É o capitalismo!

João Frazão (Membro da Comissão Política)

Já aqui, noutro espaço, trouxemos a denúncia de que, nestes complexos e, para a esmagadora maioria, sombrios tempos, a venda de automóveis apenas correu bem para as marcas de luxo. Voltamos ao tema, porque há dois elementos que confirmam que isso não foi fruto do acaso, antes é consequência das características intrínsecas e da natureza do capitalismo.

Perante a possibilidade de lucro, o capitalismo não se detém perante nada.

A humanidade foi confrontada, subitamente, com uma pandemia de uma dimensão única.

Para lá dos problemas sanitários que ela colocou, com centenas de milhões de infectados e milhões de mortos, em todo o mundo, com impactos brutais nos sistemas de saúde e, também por isso, com capacidades de resposta muito diferenciada face às opções que foram tomadas em cada um dos países nesta área, as populações viram-se a braços com impactos económicos e sociais de dimensão avassaladora.

Desemprego, cortes nos salários e nos direitos, desregulação de horários, de rotinas e da vida, encerramento de milhares de pequenas empresas, limitações nas respostas dos serviços públicos e das funções sociais do Estado, ficam marcados a ferro quente nas sociedades.

Durante meses, e já lá vai quase um ano, disseram-nos que ia ficar tudo bem, uma vez que estávamos todos no mesmo barco.

Agora os números e os factos dizem-nos coisas diferentes.

A lista de bilionários da Bloomberg diz-nos que as dez maiores fortunas do mundo acumularam mais 315,5 mil milhões de dólares ao longo de 2020. Isto, a somar aos 828 mil milhões que já detinham.

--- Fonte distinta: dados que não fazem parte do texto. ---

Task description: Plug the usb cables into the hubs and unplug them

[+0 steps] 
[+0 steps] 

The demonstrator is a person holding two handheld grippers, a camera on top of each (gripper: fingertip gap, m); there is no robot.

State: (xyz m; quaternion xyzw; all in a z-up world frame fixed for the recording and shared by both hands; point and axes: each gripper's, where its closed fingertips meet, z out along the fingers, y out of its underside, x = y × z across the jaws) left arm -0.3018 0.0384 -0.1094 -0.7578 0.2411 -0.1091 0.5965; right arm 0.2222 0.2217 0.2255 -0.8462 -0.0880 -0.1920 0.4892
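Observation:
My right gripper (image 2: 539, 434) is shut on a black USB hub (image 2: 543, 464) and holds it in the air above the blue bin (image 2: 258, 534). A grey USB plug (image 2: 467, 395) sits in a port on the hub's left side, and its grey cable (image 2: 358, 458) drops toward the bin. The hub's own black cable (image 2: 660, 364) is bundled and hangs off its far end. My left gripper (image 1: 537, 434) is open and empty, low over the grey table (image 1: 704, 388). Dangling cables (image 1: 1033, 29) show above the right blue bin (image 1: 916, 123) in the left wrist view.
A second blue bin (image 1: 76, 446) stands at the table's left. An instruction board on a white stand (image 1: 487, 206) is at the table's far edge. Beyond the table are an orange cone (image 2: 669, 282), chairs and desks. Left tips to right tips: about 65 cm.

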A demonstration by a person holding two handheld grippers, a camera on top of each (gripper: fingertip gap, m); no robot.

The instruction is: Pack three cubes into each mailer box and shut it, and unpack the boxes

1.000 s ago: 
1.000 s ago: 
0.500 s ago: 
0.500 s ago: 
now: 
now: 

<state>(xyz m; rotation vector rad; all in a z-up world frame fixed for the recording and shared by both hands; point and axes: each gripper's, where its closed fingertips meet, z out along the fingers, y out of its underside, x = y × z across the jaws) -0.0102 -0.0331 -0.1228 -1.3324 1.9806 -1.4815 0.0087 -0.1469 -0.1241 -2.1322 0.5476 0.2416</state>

No seu conjunto, as 500 pessoas mais ricas aumentaram o seu pecúlio em mais de 31%, em 2020.

Do outro lado, diz-nos o Banco Mundial (já não há como esconder) que, também em 2020, a pobreza extrema no mundo aumentou, pela primeira vez em vinte anos.

A ONU confirma, lembrando, em Dezembro passado que, no final de 2021, 736 milhões de pessoas poderão estar em situação de pobreza extrema, a viver com menos de 1,60 euros por dia. 235 milhões precisarão, segundo a organização, de ajuda humanitária para sobreviver. No mesmo relatório, revela-se ainda que a pandemia de covid-19 terá provocado uma perda equivalente a 495 milhões de postos de empregos a tempo inteiro, só no segundo trimestre de 2020.

Basta fazer contas simples. Os 315 mil milhões de euros, amealhados por apenas dez pessoas, à custa da exploração da força de trabalho de outros, serviriam para quase duplicar o valor com que 736 milhões de pessoas tentam sobreviver, durante um ano.

O que a vacina mostra

Mas os factos dizem-nos ainda que, perante a crise sanitária sem precedentes, e tendo sido já descobertas, e aprovadas pelas autoridades respectivas, diversas vacinas, num notável feito da ciência mundial, elas não estão a ser disponibilizadas às populações, e particularmente às mais desfavorecidas.

Farmacêuticas, propriedade de grandes grupos económicos, associados ao capital financeiro, estão a gerir a produção de vacinas de modo a fornecer primeiro os mercados que pagam melhor e, apesar da investigação ter sido assegurada mediante investimento maioritariamente, senão na totalidade, público, retêm as patentes e impedem a produção por outros países para assegurar os seus lucros fabulosos.

Tal estratégia inclui ainda a subordinação do poder político, que atrasa decisões e ignora avanços de outras empresas, para favorecer este ou aquele poder económico, ao serviço do qual se encontram.

Há quem possa pensar que se trata da natural gula dos indivíduos. Há quem diga que o que é preciso é bom senso ou caridade e humanismo por parte dos decisores.

Esquecem-se, ou querem que não se saiba, que é da própria natureza do capitalismo que se trata. Perante a possibilidade de lucro, de acumulação da riqueza, não se detém perante nada. E condenará à fome, à miséria, à morte, se preciso for, um ou um milhão de seres humanos, com esse objectivo. É por isso que é indispensável, é urgente, superá-lo.